Over coffee this morning DH and I were discussing this. Lots of reminiscing. Before we married I shared a bedsit with a friend, we cooked on 2 gas rings with a grill, we shared a bathroom with the couple below. It was very small and cramped and we didn't even have a radio. One small wardrobe between us. The point is that it didn't damage me for life, I have not given it any thought for years. It was while I was living there that we had a really bad winter and I walked 6 miles in the snow to work.

DH and I had a rented flat when we first married until we were able to buy our first house. There have always and always will be people who cannot afford to buy their own homes but it isn't fair to castigate others because they do.

We moved for job promotions, not everyone wants to do that. We worked long hours for no extra money, not everyone wants to do that. We made our choices, others make different choices. We have seen others in similar situations to us and to our children who have made choices which mean they are not in a position to buy a home.

To state that 'young people cannot afford to buy homes' is wrong. Someone is buying them, they are not left empty and they are not all owned by pensioners.

We should do all we can to help the disadvantaged but should also encourage people to do what they can for themselves and not sit back think that 'someone should do something'. I agree that some young people feel 'entitled'

Nonnie Mon 07-Jan-19 11:22:28

PECS it is of course up to you to think what you like about my posts but I often think that when someone interprets others' posts says a lot about them and rather less about what they have decided another meant.

trisher Mon 07-Jan-19 10:38:11

I was looking at this and rereading and started to think about housing.
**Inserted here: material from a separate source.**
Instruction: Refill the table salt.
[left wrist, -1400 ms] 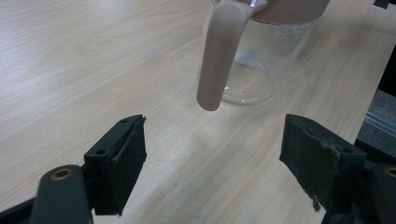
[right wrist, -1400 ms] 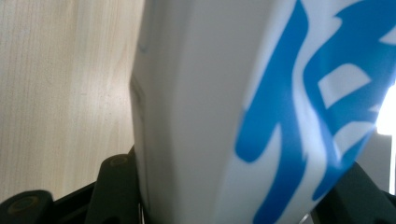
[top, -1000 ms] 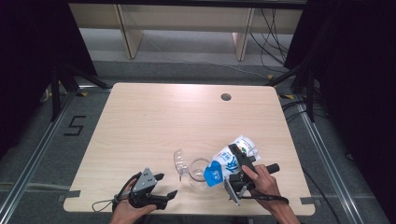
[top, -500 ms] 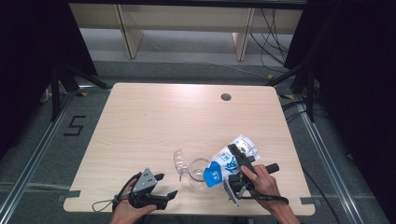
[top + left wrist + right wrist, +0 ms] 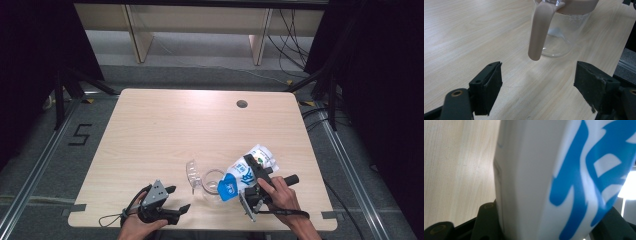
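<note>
Right gripper view: right gripper (image 5: 254, 181) clamps a white-and-blue carton (image 5: 564, 177), tilted with its blue end over the glass pitcher (image 5: 212, 182) near the table's (image 5: 200, 130) front edge. Nothing has shifted across the last second; probably pouring is under way. Left gripper (image 5: 177, 200) rests with jaws apart, empty, just beside the pitcher's handle (image 5: 539, 30).

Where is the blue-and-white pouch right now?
In the high view the blue-and-white pouch sits at the table's near right, clamped in the right gripper and tilted with its blue end over the clear jug.
</note>
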Demonstrator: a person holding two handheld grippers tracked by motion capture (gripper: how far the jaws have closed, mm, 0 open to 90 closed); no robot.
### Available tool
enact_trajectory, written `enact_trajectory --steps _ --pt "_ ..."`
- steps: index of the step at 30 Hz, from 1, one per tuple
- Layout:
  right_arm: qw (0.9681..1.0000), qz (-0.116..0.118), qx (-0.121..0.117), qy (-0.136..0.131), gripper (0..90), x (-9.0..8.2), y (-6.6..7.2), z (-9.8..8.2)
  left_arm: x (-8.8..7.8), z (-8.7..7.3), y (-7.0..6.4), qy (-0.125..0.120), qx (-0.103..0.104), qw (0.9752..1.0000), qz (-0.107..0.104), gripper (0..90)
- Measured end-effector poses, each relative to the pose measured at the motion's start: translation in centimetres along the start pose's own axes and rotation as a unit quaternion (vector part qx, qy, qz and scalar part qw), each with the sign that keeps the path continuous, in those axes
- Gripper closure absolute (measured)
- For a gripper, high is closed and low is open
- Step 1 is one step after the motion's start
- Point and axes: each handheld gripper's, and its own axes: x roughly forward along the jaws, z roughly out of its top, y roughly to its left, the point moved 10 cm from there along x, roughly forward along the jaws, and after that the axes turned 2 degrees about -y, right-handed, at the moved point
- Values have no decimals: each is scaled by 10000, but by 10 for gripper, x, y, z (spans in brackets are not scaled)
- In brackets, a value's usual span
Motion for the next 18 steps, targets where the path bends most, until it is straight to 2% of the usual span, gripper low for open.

When I grew up the aim was that everyone should have a home of a decent standard, so yes there were standards for council housing, and regulations about rehousing families so that siblings of the opposite sex didn't share rooms after a certain age. There were still slum houses with no bathrooms and outside toilets but those were going to be updated or replaced. This was the philosophy we inherited and which was in operation. Today we have changed all that, housing is now a commodity which is there to make a profit from. In the course of doing that my generation have created families living in B&B accommodation and working people living on the street because they can't afford the rents being charged. No new council housing is being built because let's face it if you make more affordable rental property available you knock the bottom out the market and prices will fall. So the legacy we leave is unaffordable housing and more people homeless, and if the younger generation are only concerned with themselves, or alternatively despise us because we have no principles, who can blame them?